Разумеется, я последней узнаю о том, что ты в положении. Не иначе как ты решила уязвить меня побольнее, раз преподносишь эту новость столь некрасивым способом. Пусть я не видела своего первого внука целых четыре года (из-за того, что вы никак не остепенитесь), но я же бабушка, имею право видеться с мальчиком. Почему вы мне в этом отказываете?
Мало того, в письме ты толком не рассказала, когда должны родиться близнецы, как вы их назовете и когда мне ждать внучат в гости. Чем я заслужила такую черствость?
Я провела две ужасные недели в Лондоне, он стал еще грязней, чем прежде. Нам с Оскаром пришлось терпеть прокуренные пабы и вонючие дымные улицы. Ноги моей больше не будет в Англии!
— Давай съездим на недельку в Йоханнесбург, — шепнул Говард. — Познакомимся с Оскаром, пока она его не выгнала.
— Можно, — согласилась Джулия. — Но я не вынесу ее замечаний, что Уилл ни на кого из нас не похож.
— Никуда не денешься, милая. Роза есть Роза.
— Но Уилл уже большой, все понимает. Я не дам его в обиду!
— Тогда придется ей рассказать заранее.
— Не хочу ничего рассказывать, — заупрямилась Джулия. — Чего ради? Да и доказательств у нас нет. Доктор Андерберг погиб, а в документах ничего не сказано.
— Ну и что же ты предлагаешь? — спросил Говард.
— Оставить все как есть. — Джулия запустила пальцы в волосы, как будто боль ее пряталась где-то в подкорке (и возможно, так оно и было).
Итак, между Джулией и ее матерью пролегла пропасть, разделившая Африку надвое.
Признаки близких родов представили Уиллу маму в новом свете — хрупкой, ранимой. Она всегда казалась ему неугомонной, полной сил. Грацией Джулия никогда не отличалась — она то и дело опрокидывала кастрюли, разбивала бокалы, а дверцы кухонных шкафчиков захлопывала с грохотом, будто люки на подводной лодке, — но для Уилла эти звуки означали домашний уют и защищенность. Громкий скрежет дверцы духовки обещал пышный банановый кекс, а стук медной кастрюльки по чугунной плите сулил кружку вкуснейшего горячего шоколада.
Но как только начались схватки, Джулия странно притихла. Ее надтреснутый голос, безвольно повисшие волосы, сосредоточенно сдвинутые брови пугали Уилла. Уж лучше бы она долбила по шкафам кочергой — пусть просто затем, чтобы успокоить его, убедить, что она не умрет. Вечером она уложила Уилла спать, но он лишь тогда угомонился, когда она с уютным треском задернула шторы и с грохотом свалила карандаши и мелки в ящик под кроватью.
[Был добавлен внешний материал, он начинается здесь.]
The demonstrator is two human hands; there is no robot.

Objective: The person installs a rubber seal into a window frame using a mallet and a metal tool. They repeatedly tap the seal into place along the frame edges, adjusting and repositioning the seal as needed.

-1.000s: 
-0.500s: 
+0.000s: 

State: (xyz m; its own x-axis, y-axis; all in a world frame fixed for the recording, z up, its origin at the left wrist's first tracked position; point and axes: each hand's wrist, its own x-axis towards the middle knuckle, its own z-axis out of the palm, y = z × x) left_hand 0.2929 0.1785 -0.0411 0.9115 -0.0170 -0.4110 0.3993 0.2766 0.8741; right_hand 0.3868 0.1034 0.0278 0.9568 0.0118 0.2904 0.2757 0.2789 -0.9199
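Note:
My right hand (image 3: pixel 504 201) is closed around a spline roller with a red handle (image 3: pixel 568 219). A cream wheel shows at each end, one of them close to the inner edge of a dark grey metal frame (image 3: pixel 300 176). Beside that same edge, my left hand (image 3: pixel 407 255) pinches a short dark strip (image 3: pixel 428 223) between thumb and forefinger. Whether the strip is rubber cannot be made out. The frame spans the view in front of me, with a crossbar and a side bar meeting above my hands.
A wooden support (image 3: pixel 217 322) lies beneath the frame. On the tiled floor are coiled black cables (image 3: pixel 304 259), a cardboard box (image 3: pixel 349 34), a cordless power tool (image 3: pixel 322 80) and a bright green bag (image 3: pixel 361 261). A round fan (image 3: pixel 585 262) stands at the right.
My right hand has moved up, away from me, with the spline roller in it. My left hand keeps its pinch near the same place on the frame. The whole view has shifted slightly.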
Теперь мама снова такая, как всегда.
— Спокойной ночи, малыш! — пожелала она.
— Спокойной ночи, мамочка!
Ему опять приснился Полночный Китаец: руки на груди, на голубом лице ухмылка. Уилл спросил, что ему нужно, но призрак приложил палец к губам и дико захохотал, будто взревели тысячи труб.
Проснулся Уилл оттого, что Говард споткнулся о его кровать.
— Уфф!
— Папа! Что случилось?
— Все хорошо, — простонал Говард, — но вот-вот должны родиться малыши, и маму нужно отправить в больницу, а тебя — к Куиннам.
— Хочу к маме! — заплакал Уилл.
Но Говард, будто не слыша криков, укутал мальчика в одеяло, взвалил на плечо и понес через улицу.
Как рассказывал потом Говард, эта ночь не превратилась бы в сплошной кошмар, если бы Сэнди Куинн не уехала к сестре в Ботсвану. При свете дня дом Куиннов напоминал орудийный склад, но ночью Говарда ждала неприступная крепость, и все благодаря откормленному родезийскому риджбеку [6] Родезийский риджбек — порода охотничьих собак, выведенная в Южной Африке.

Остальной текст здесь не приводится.